■ TASK DIRECTIONS
Everything in the data must be repeated exactly, apart from the pictures, which are left out.

- Opening Delimiter -

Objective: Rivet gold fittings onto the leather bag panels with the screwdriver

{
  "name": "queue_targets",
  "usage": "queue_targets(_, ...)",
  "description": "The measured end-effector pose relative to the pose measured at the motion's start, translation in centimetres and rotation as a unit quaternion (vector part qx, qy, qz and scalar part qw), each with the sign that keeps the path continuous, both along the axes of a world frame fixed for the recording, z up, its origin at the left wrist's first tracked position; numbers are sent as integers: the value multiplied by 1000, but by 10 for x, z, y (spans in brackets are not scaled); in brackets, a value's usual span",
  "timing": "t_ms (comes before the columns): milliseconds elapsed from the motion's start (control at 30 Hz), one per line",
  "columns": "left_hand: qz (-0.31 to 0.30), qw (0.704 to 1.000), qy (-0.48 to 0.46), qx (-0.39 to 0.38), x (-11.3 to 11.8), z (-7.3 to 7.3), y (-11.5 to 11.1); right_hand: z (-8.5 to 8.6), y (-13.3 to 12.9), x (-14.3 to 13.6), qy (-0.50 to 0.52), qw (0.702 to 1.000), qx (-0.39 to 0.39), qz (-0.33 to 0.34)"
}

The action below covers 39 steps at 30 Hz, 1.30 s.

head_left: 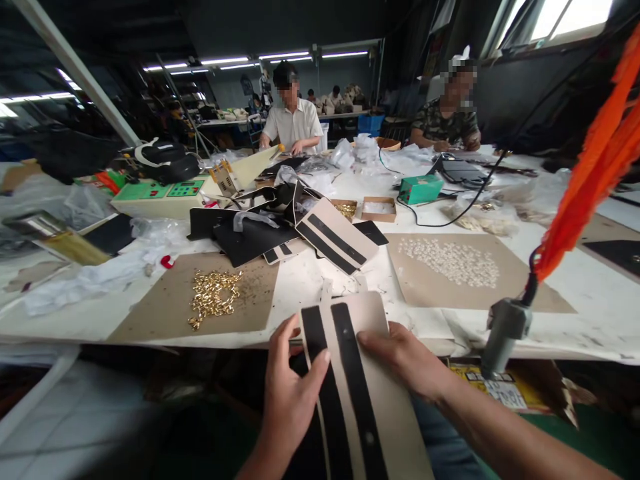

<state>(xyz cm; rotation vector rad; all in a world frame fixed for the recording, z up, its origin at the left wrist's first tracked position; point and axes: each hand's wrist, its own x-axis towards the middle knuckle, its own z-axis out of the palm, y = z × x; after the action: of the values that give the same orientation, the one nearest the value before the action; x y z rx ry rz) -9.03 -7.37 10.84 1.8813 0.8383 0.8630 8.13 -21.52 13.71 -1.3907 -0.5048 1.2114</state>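
A beige flat panel with two black strips is held between my hands at the table's front edge. My left hand grips its left side, thumb on the black strip and fingers behind. On the right edge my right hand closes, thumb lying on the beige face and fingers hidden behind. Small round studs show on one strip. Just beyond, a similar striped panel leans on a pile of black pieces.
Gold metal pieces lie on a brown board at left; small clear pieces on another at right. A grey connector hangs from an orange cord at right. A green box stands farther back. Two people sit across the table.
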Motion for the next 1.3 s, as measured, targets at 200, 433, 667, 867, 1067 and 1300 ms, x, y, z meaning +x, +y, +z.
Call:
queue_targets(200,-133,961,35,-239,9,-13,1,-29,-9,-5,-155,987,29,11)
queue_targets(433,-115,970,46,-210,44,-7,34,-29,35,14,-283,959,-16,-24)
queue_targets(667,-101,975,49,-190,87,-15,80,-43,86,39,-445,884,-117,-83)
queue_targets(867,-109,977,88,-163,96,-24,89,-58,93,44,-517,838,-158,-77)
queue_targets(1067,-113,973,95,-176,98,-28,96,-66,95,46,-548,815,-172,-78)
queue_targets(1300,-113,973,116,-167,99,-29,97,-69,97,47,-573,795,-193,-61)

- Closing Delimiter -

■ TASK SOLUTION
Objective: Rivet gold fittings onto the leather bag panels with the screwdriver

{
  "name": "queue_targets",
  "usage": "queue_targets(_, ...)",
  "description": "The measured end-effector pose relative to the pose measured at the motion's start, translation in centimetres and rotation as a unit quaternion (vector part qx, qy, qz and scalar part qw), each with the sign that keeps the path continuous, both along the axes of a world frame fixed for the recording, z up, its origin at the left wrist's first tracked position; numbers are sent as integers: the value multiplied by 1000, but by 10 for x, z, y (spans in brackets are not scaled); in brackets, a value's usual span",
  "timing": "t_ms (comes before the columns): milliseconds elapsed from the motion's start (control at 30 Hz), one per line",
  "columns": "left_hand: qz (-0.31 to 0.30), qw (0.704 to 1.000), qy (-0.48 to 0.46), qx (-0.39 to 0.38), x (-11.3 to 11.8), z (-7.3 to 7.3), y (-11.5 to 11.1); right_hand: z (-8.5 to 8.6), y (-13.3 to 12.9), x (-14.3 to 13.6), qy (-0.50 to 0.52), qw (0.702 to 1.000), qx (-0.39 to 0.39), qz (-0.33 to 0.34)"
}

The action below covers 39 steps at 30 Hz, 1.30 s.

head_left: 

<state>(xyz cm; rotation vector rad; all in a world frame fixed for the recording, z up, its origin at the left wrist's first tracked position; point and axes: each hand's wrist, its own x-axis towards the middle knuckle, its own z-axis out of the palm, y = z × x; after the action: of the values that give the same orientation, the one nearest the value before the action; x y z rx ry rz) -9.03 -7.37 10.84 1.8813 0.8383 0.8630 8.13 -21.52 13.71 -1.3907 -0.5048 1.2114</state>
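A beige flat panel with two black strips is held between my hands at the table's front edge. My left hand grips its left side, thumb on the black strip and fingers behind. On the right edge my right hand closes, thumb lying on the beige face and fingers hidden behind. Small round studs show on one strip. Just beyond, a similar striped panel leans on a pile of black pieces.
Gold metal pieces lie on a brown board at left; small clear pieces on another at right. A grey connector hangs from an orange cord at right. A green box stands farther back. Two people sit across the table.
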Motion for the next 1.3 s, as measured, targets at 200, 433, 667, 867, 1067 and 1300 ms, x, y, z meaning +x, +y, +z.
Call:
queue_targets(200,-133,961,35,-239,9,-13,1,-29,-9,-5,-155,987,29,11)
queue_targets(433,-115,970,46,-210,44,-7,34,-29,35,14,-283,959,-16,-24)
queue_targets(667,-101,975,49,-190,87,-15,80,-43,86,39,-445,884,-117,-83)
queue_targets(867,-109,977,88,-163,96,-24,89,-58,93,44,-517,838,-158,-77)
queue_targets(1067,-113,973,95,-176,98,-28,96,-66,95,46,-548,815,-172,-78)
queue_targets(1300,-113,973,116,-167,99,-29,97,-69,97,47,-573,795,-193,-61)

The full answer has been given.